D. Full insurance coverage leads to worse health outcomes than cost-sharing.
Correct Answer: A
Expert Explanation: The RAND experiment is a landmark study that showed patients are
price-sensitive regarding healthcare utilization. It found that as out-of-pocket costs rose,
patients consumed less care across the board, including both necessary and unnecessary
services. Interestingly, for most people, this reduction in care did not lead to significantly
worse health outcomes, except for the very poor and sick.

7. Physician-Induced Demand (PID) is most likely to occur when:
A. Physicians utilize their information advantage to recommend more services than are
medically necessary to increase income.

B. Patients have perfect information about their health conditions.

C. There is a shortage of doctors in a rural area.

D. Medicare reduces the reimbursement rates for all primary care services.
Correct Answer: A
Expert Explanation: Physician-Induced Demand suggests that because doctors act as both
advisors and providers, they can influence the patient’s demand curve. This typically
happens when physician income is threatened, leading them to recommend more tests or
procedures.
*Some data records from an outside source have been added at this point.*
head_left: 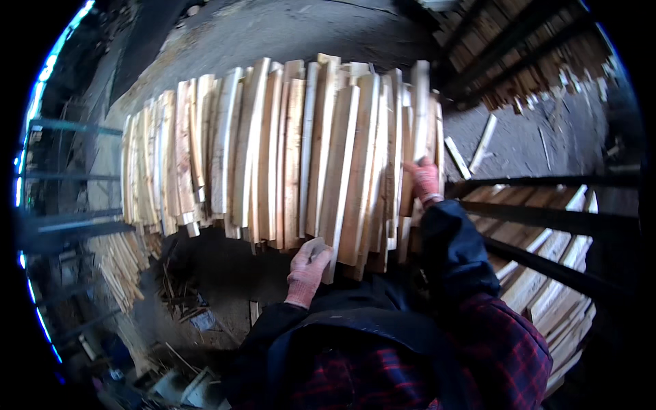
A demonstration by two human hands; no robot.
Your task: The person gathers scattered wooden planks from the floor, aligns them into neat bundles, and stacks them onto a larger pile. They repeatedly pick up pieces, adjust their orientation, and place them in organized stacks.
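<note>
I have a wide armful of slats (287, 150) in front of me, a row of pale boards standing edge to edge and running away from my chest, and my judgement is that the thing to do well here is to keep the row square and tight. My left hand (307, 268), in a pink knit glove, sits at the near end of the row, fingers curled together around the butt of one slat that sticks out a little nearer than its neighbours; I would press that end flush with the rest rather than tug it, since a pull could drag the boards beside it. My right hand (425, 179), gloved the same, is up on the right edge of the row with the fingers closed against the outermost slat, and it should hold firm as a stop so nothing slides off that side. The slats are long, thin and slightly bowed, fresh-cut, cream to light tan with darker streaks and some knots, their near ends ragged and uneven in length. A few loose ones lie on the ground (519, 143) to the right, more are stacked in a dark metal rack (547, 219) near right, and scraps litter the near left.
</note>
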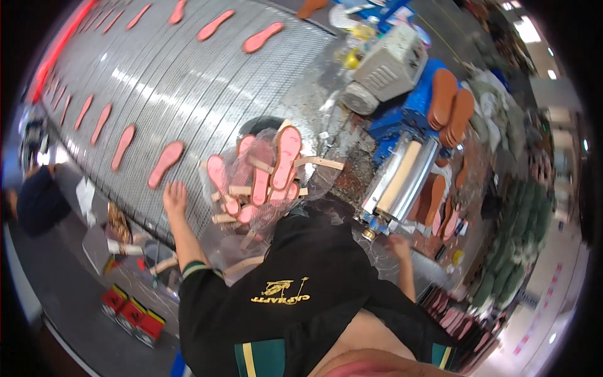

The theory relies on the concept of asymmetric information, where the patient
trusts the doctor’s expert opinion without knowing if the service is truly required.

8. Which of the following is an example of an ‘Experience Rating’ in insurance premiums?
A. Charging the same premium to everyone in a specific geographic area.

B. Adjusting premiums based solely on age and gender as permitted by law.
C. Mandating that all employees of a firm pay 10% of their salary for health coverage.

D. Setting premiums based on the historical medical costs of a specific group or individual.

Correct Answer: D
Expert Explanation: Experience rating involves calculating premiums based on the prior
health expenditures of the insured group. This approach allows insurers to align premiums
more closely with expected costs, reducing the risk of losses from high-utilizing groups. In
contrast, community rating ignores individual history and charges everyone in a pool the
same rate.

9. In economic terms, ‘Deadweight Loss’ from health insurance is caused by:
A. The administrative costs of processing claims.

B. The profits earned by pharmaceutical companies.